TRY IT. Begin at the line holding "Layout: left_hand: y" and set down exactly each line through the last one below, omitting pictures. Include nothing else.

>>

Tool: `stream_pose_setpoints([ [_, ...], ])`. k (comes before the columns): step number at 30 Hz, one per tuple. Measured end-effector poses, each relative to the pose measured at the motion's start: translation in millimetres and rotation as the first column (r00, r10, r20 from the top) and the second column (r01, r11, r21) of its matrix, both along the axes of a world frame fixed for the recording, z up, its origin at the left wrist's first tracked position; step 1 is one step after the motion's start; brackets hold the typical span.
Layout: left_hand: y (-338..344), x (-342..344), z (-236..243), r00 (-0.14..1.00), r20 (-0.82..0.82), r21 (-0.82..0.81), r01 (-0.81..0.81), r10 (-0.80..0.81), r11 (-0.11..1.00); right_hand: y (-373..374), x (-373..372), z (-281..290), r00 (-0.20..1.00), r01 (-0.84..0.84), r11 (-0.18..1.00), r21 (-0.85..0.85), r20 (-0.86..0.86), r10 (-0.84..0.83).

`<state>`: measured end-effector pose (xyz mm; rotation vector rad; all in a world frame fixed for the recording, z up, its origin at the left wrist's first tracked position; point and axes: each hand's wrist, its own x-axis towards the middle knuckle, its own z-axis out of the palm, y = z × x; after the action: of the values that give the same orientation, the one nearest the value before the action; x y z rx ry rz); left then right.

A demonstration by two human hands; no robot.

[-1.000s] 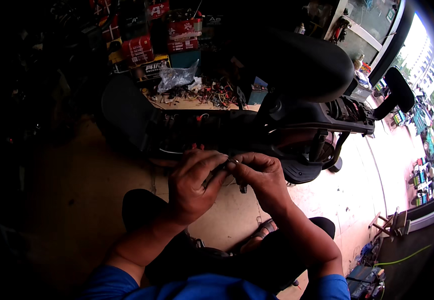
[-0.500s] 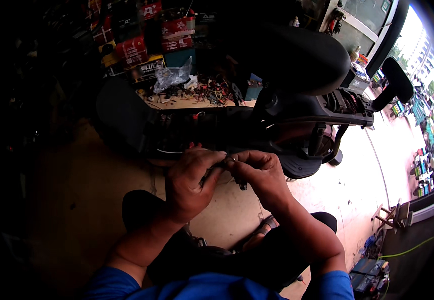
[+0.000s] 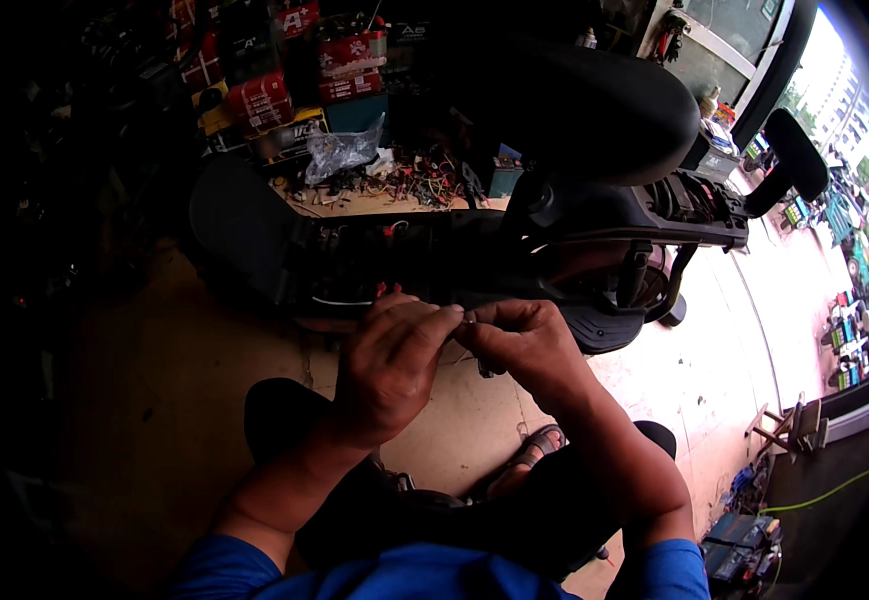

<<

WRITTEN RESPONSE.
Layout: left_hand: y (-338..344), x (-342..344), z (-236..243), r00 (-0.14..1.00), r20 (-0.82..0.82), r21 (-0.82..0.81), r01 (-0.81..0.81), r10 (-0.80..0.81), r11 (-0.11..1.00); right_hand: y (-373..374), x (-373..372), z (-281..290), r00 (-0.20..1.00), r01 (-0.84..0.84), r11 (-0.18..1.00), r21 (-0.85..0.85), r20 (-0.86..0.86), r10 (-0.84..0.83).

`<state>`: measured end-effector pose (xyz mm; rotation vector rad; all in a world frame fixed for the recording, z up, its origin at the left wrist's first tracked position; point and axes: each hand's wrist, its own x-axis towards the middle knuckle, its own z-axis out of the palm, y = z × x; after the action: of the values that give the same orientation, the one nearest the value before the action; x y z rx ry rz); left then right.

A demonstration by two human hands; no robot.

[-1.000s] 
[-0.500s] 
[+0.000s] 

The exercise asks for nothing further.